Angelica Carter: I would say yes, it does. Thank you for the additional information. I would say it still comes down to meeting people where they are, right? And figuring that out in a way that you can exude those values that you have established at the corporate level. And I repeat this all the time, so forgive me, but it comes down to managing the expectations. Right? And so whether you have been with the company for 40 years or you’ve been with them for four months, as long as you’ve set that stage and it’s built, it’s threaded in for all of your communications, in the work that you do and the way you communicate with each other. That is inherently going to change over time. And it should, especially with the people working, they’re retiring 10,000 a day and will until 2031. 

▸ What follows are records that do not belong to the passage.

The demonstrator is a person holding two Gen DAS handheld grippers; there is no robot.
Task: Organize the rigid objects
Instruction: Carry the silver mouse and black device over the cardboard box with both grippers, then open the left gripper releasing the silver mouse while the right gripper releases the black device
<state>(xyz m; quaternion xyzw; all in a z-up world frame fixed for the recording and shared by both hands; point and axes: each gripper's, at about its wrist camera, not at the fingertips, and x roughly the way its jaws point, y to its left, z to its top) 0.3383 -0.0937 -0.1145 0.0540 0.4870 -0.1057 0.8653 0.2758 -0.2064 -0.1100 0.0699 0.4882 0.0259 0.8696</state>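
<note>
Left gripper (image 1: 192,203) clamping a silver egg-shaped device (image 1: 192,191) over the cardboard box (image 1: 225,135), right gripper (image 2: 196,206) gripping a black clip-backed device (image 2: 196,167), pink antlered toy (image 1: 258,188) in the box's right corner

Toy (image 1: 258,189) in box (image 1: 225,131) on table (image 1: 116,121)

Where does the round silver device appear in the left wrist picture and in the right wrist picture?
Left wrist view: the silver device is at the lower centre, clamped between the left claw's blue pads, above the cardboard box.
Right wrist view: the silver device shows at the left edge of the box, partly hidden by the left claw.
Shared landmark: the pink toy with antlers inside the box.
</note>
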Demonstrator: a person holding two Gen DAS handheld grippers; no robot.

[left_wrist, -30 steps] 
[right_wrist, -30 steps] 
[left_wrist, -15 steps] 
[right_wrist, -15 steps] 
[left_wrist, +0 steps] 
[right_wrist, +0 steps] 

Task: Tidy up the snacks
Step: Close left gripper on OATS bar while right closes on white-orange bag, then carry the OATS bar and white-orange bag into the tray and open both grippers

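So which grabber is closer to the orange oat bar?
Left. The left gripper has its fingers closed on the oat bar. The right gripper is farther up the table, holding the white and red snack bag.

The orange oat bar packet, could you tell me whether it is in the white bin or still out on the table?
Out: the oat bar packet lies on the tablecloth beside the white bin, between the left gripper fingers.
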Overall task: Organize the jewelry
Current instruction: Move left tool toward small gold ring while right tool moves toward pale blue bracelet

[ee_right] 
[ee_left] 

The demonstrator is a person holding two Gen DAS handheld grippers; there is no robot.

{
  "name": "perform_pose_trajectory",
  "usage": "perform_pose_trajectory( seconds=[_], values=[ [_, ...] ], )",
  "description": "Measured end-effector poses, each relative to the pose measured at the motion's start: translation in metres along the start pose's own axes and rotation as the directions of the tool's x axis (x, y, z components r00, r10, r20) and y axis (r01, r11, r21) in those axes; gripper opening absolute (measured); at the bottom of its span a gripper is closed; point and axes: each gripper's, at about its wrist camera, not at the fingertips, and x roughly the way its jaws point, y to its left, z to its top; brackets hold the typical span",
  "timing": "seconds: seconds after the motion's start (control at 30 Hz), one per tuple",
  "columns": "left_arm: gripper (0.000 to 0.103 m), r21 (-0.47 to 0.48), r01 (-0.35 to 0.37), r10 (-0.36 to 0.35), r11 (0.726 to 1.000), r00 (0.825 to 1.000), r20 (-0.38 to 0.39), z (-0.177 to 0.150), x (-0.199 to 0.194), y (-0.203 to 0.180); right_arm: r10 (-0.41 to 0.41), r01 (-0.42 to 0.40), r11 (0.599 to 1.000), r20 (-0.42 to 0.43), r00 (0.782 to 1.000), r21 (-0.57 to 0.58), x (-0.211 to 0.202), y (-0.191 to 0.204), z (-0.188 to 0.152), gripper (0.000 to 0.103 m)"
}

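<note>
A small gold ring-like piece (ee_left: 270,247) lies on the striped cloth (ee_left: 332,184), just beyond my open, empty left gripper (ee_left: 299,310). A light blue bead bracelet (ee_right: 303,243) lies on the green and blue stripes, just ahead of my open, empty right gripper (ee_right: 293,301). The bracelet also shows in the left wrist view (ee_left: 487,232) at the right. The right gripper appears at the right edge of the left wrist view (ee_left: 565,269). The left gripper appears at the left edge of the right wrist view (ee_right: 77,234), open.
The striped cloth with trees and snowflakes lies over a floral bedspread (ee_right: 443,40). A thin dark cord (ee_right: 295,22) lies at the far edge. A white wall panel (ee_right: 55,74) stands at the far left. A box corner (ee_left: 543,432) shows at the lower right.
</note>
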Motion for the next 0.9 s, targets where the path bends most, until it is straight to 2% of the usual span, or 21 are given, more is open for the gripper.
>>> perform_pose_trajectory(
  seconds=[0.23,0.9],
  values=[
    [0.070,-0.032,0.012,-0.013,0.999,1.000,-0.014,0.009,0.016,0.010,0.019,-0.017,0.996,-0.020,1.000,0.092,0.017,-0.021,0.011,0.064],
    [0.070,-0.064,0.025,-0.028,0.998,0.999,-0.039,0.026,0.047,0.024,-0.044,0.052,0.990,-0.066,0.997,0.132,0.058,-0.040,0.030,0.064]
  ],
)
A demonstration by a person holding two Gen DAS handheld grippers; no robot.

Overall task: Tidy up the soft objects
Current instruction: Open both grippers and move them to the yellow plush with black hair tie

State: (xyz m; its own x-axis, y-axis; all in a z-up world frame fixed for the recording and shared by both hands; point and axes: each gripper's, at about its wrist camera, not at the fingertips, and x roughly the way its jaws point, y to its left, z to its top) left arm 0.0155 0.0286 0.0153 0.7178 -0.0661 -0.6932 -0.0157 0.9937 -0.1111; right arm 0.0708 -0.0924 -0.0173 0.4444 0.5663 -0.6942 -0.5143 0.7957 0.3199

Figuring out ways to leverage your core values and capture some of that legacy information. I mean, speak to them in a language that they understand. Meet with them in a way that’s comfortable to them, don’t force the zoom on them. don’t force the in-person. And that changes by generation. 

Aaron Smith: And also, you know, you just again, I’m not the expert in any this, but I think that the technology and stuff honestly even better. Our email signatures across the board, our email signatures are our core values. So you could get an email that’s typed out like Happy To, then you’ll see the person’s name, with our core values, in the email signatures as well. So it’s one of the things that’s like utilizing that technology to just reiterate the same thing. I don’t know if anybody else wants to. 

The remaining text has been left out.